If the volume is somewhat larger, then passive concepts are again in the running with reasonable amplification. The Earl and Duke models from Castle showed that a deep bass is not necessarily dependent on the size of the cabinet. Characterized by British noblesse, the loudspeakers created a powerful and coherent sound image in the room, which made me look for a subwoofer, which of course was nowhere to be found.

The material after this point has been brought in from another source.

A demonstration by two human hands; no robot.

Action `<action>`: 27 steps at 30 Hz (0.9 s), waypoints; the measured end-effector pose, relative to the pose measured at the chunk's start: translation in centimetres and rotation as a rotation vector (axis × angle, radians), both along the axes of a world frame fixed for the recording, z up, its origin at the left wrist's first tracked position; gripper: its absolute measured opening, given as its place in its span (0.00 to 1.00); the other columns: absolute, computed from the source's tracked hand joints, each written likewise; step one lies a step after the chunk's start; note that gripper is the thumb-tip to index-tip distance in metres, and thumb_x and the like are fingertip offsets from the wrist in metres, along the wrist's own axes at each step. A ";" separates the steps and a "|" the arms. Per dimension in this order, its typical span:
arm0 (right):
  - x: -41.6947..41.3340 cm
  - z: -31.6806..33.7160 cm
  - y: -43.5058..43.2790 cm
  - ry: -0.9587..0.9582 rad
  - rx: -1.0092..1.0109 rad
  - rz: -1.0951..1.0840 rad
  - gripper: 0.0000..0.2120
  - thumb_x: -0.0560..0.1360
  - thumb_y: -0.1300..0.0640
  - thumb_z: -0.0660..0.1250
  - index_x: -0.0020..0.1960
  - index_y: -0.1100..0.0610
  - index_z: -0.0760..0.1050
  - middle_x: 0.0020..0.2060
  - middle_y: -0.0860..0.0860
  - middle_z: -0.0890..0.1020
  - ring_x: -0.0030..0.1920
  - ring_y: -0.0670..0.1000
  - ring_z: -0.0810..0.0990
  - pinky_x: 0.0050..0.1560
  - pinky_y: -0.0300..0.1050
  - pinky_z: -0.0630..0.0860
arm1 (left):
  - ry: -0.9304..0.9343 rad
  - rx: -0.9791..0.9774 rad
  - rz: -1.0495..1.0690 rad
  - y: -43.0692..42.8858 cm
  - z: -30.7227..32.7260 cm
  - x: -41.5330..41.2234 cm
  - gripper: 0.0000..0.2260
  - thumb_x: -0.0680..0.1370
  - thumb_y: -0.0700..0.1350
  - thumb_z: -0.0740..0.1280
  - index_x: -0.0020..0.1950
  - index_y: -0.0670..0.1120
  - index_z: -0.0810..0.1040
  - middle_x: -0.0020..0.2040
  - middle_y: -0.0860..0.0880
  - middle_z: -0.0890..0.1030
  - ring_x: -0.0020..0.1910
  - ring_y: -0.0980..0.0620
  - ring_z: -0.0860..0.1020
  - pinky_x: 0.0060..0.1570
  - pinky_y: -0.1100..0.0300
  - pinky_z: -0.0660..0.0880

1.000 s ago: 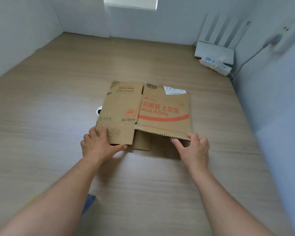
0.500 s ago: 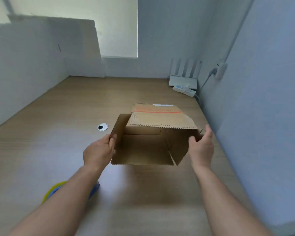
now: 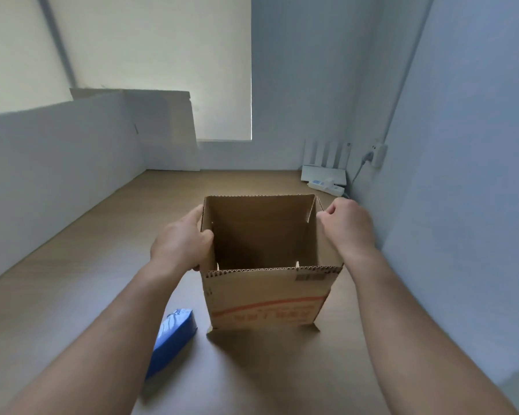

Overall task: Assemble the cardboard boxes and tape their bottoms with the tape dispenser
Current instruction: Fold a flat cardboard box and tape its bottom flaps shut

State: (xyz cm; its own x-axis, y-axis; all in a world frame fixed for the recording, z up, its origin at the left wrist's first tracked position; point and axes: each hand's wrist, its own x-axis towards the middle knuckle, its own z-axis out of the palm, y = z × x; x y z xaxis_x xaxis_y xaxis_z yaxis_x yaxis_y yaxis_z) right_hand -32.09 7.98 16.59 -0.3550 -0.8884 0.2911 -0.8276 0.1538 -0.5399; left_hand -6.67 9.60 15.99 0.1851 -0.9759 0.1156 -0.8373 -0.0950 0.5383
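The cardboard box [image 3: 267, 295] stood upright near the middle of the wooden table [image 3: 72, 280], pulled open into a square tube with its open top turned toward the camera. Its near panel faced the viewer, printed with a red band and a small barcode close to the upper right corner. The upper flaps stood straight up in line with the walls, and their cut edges showed the corrugation. Whether the lower corners touched the tabletop or hung just over it could not be told, though a dark shadow lay directly beneath them.

The left hand [image 3: 180, 244] gripped the box's left wall, with the thumb hooked over the edge into the inside and the fingers wrapped round the outside. The right hand [image 3: 346, 226] was curled at the top of the right wall near the far corner, its fingertips pinching that edge. Both forearms reached in from the bottom of the view, one on each side of the box.

A blue object [image 3: 174, 336] lay on the table just left of the box's lower corner, partly hidden under the left forearm — too little showed to say what it was.

At the far right corner of the table a white router [image 3: 324, 172] stood with its antennas up, and a power strip [image 3: 327, 185] lay just in front of it. A low white partition [image 3: 57, 151] ran along the table's left side, and a pale window blind [image 3: 162, 70] hung behind it.
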 end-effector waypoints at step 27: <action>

Attainable In En Vogue Now
As was the case last year, the High End 2023 saw an increased number of loudspeakers presented that ranged in price from 4000 to 6000 euros, which is not least due to clear words of power of the dealers to manufacturers and distributors. In addition to the already mentioned compact models from Castle, Wharfedale’s new Aura series lined up here. Thus, the floorstander Aura 4 was a formidable fun maker that will make all those happy who want to combine uncomplicated music pleasure and level listening. Coming in at just over 6,000 euros, Wharfedale’s Dovedale initially looks like an oversized Linton, but pursues a completely different, namely more grown-up and immensely serious sounding concept.

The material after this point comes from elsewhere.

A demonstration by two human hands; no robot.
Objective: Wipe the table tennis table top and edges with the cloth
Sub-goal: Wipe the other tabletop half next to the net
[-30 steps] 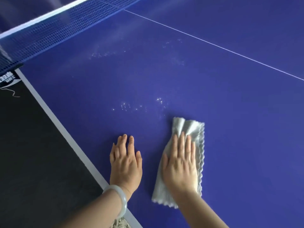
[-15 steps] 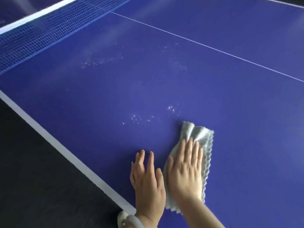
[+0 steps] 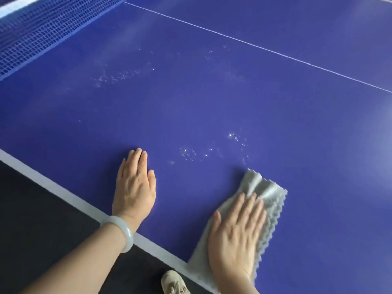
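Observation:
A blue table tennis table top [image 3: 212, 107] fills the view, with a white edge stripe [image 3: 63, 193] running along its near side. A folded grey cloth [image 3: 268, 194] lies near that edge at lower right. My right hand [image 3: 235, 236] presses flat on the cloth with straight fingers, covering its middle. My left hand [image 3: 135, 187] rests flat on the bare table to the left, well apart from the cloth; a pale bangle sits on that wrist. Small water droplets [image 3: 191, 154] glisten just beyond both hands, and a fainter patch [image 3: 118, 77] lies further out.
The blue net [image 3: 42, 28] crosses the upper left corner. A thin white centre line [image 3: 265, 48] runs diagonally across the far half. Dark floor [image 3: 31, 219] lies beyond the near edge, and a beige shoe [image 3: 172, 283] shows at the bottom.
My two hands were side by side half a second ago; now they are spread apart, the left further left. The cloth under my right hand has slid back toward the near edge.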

If you look at the upper end of the price range, you’ll notice that while the technical aspects are still pushed to the forefront at presentations, most serious prospective buyers are now paying very specific attention to the qualities of a luxury product, which don’t have to do with frequency response or crossover design alone. Haptics, veneer quality, and even the appearance and material quality of the feet, trusses or terminals are all definitive decision criteria. Two outstanding loudspeakers here came from Marten, which offered a holistic feast for the ears and eyes with the new Mingus Septet and the Mingus Orchestra, which was even surpassed by the pure touch quality. High End in pure culture.

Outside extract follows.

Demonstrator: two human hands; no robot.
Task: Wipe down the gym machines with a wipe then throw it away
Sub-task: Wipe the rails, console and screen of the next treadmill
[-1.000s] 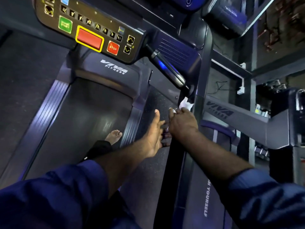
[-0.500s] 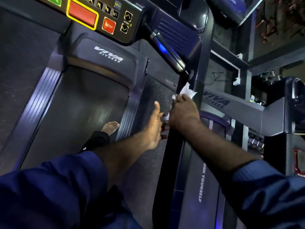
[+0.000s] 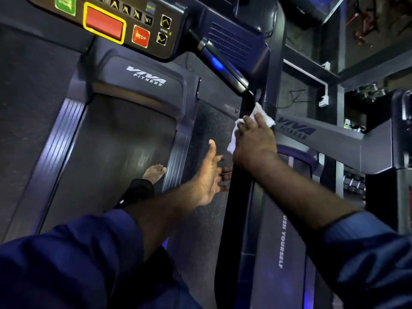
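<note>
I stand on a dark treadmill whose belt [image 3: 107, 152] runs below me. My right hand [image 3: 254, 143] lies over a white wipe [image 3: 266, 120] and presses it round the top of the black right handrail [image 3: 227, 219], just below where the rail meets the upright. The wipe sticks out past my fingertips and beside my thumb. My left hand [image 3: 209, 175] is lower on the same rail, thumb up, fingers straight and touching the rail's inner side. Its fingertips are partly hidden by the rail.
The console [image 3: 124, 23] with a red pad and STOP button hangs overhead at the top left. A silver-tipped grip bar [image 3: 223, 65] slopes down to the rail. My bare foot [image 3: 153, 172] is on the belt. A second treadmill [image 3: 278, 241] stands at the right.
My right hand has slid the wipe up the handrail toward the upright, with more of the wipe now showing. My left hand has stayed at the same spot on the rail.
</note>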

If I were to name my three personal High End 2023 highlights, they would all be transducers from domestic production. Right at the top would be the FinkTeam Borg Episode 2, as Karl-Heinz Fink calls the slightly revised version of his flagship speaker with a wink and in allusion to the Star Trek series. For the unchanged price of 29,900 euros, you still get a no-nonsense machine that is quite disinterestedly simply committed to the music by combining quite unpretentiously dynamics, impulse fidelity, transparency and high musicality.
I was very positively surprised by Thorens’ SoundWall HP 600. A design-technically extremely successful mixture of retro and slightly spacy futurism, which was able to convince with all the sonic finesses of a well thought-out dipole concept, without neglecting the bass and dynamic range, which is sometimes tricky for dipoles. For me, the much bigger surprise at Thorens than the giant “Reference” drive developed for the company’s anniversary.
When The Listener Doesn’t Come To The Concert…
The third highlight hid at the very top in one of the rear corners and was Wolf von Langa’s Chicago electromagnetic loudspeaker. Visually, it certainly took some getting used to, but it was especially convincing with large orchestral music with a live quality of timpani and brass that makes one think about taking a seat in the listening room at home to listen to Stravinsky or Mahler instead of going to a concert.
This purely subjective view admittedly undercuts many other successful transducer concepts at this year’s High End, but perhaps you will use the short virtual tour here to whet your appetite for a visit to the High End 2024 and then put together your very own portfolio of individual favorites.